As an organization predicated on the random, anarchic cultural gesture, CoCA has one last round in its cannon, and that is to dissolve. I am well aware that this opinion is the unpopular one, but I honestly believe it has merit. If we preserve CoCA, it will only be by the tremendous application of capital and volunteer hours. And while such triage may resuscitate the laboring institution, it will either be as a temporary success or the first step down the dead end of Institutionalization.

Seattle has too often presumed a sort of holy mandate upon the sacred form of the institution. In a classic inversion, patrons and administrators cling to the fallacy that the institution enables the artist and not the other way around; so like a coterie of well-intentioned but ultimately selfish relatives at the deathbed of a loved one, they struggle to keep alive a moribund form, not pausing to consider the inevitable mortality of all living systems.

André Malraux once said, "Art is a reaction against the demands of fate." The optimistic among us might recognize in that statement the sublime inevitability of artistic visions realized in time. Indeed, we might even recognize that institutions are only the repositories of visions, while artists are the creators of them. And in a good, open-hearted city, artists will find a way, regardless--and, indeed, often in spite of--the institutions that may exist.
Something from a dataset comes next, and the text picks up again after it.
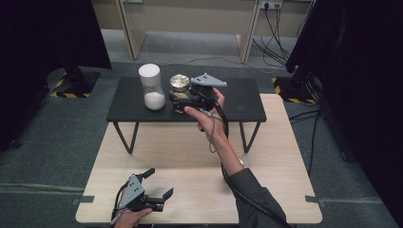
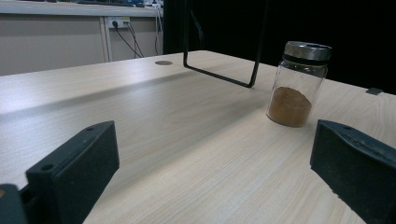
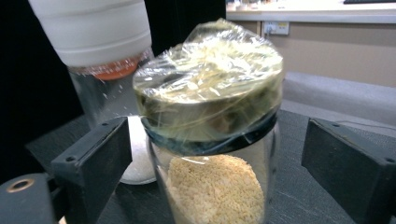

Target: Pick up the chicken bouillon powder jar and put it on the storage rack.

Should CoCA vanish, it will not take its legacy with it. Its legacy is already here, in the civic space. Indeed, CoCA's death may actually liberate its legacy, and inspire new and energetic young groups to grapple with their vision of contemporary art; to engage funders and patrons to take risks on new, untried ideas; and to engineer a new and unique dialogue in a language we cannot yet know. Such is the sweetness of the living city: that it has the power to nurture, independently of the individuals who make it up, and that death never takes away without giving back.